PS - I really like your tagline.

John Bridge
08-22-2004, 07:33 AM
I don't have to be an expert to know that Joe is correct. I've read the directions :D , and you can install your tiles directly over the mat. Also, your estimates of the various thin set layer heights is a bit strong. Thin set does not consume that much space. Applying thin set with a quarter-inch notch trowl will result in a bed that is less than an eighth-inch in height once the tile or other product is forced into it.

08-22-2004, 10:17 AM
Okay. It sounds like we can eliminate the SLC and Ditra mat.

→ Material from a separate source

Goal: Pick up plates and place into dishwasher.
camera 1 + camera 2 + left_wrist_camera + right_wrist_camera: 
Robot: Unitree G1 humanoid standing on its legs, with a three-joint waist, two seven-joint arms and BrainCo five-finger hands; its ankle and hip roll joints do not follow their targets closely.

I really did read Nuheat's instructions but assumed they represent minimum requirements and are primarily concerned with the Nuheat product, not the finished tile surface. Somewhere along the line I got the impression that using SLC and/or Ditra may be necessary to achieve a smooth surface for laying the tile, especially for a first time DIYer. I'm still a bit concerned about making a smooth transition from an area with the Nuheat mat to an area without the Nuheat mat but I assume we can accomplish that with thinset.

Thank you for your help. :)

08-22-2004, 10:35 AM
I have said a time or two that I install Ditra over the wires but this is over a slab where cracks could be a problem. I wouldn't think you need the Ditra along with the CBU. They show tiling right over the wires but they don't show any chalk lines on the floor, just setting the tile by eye. I've got to have lines myself, guess you would need to pop lines before laying down the wires. I like to put a thinset coat just to hold down the wires but thinset isn't very easy to work with, that's why SLC was mentioned.

You can build up under the carpet at the doorway with wood shingles or patching compound. 1/2 inch build up is hardly noticeable.

08-22-2004, 12:19 PM
Laura, Self Leveling Cement is no longer an option anyways.
You need a 2 layer wood subfloor.Plywood would have had to have been used rather than CBU for an SLC pour.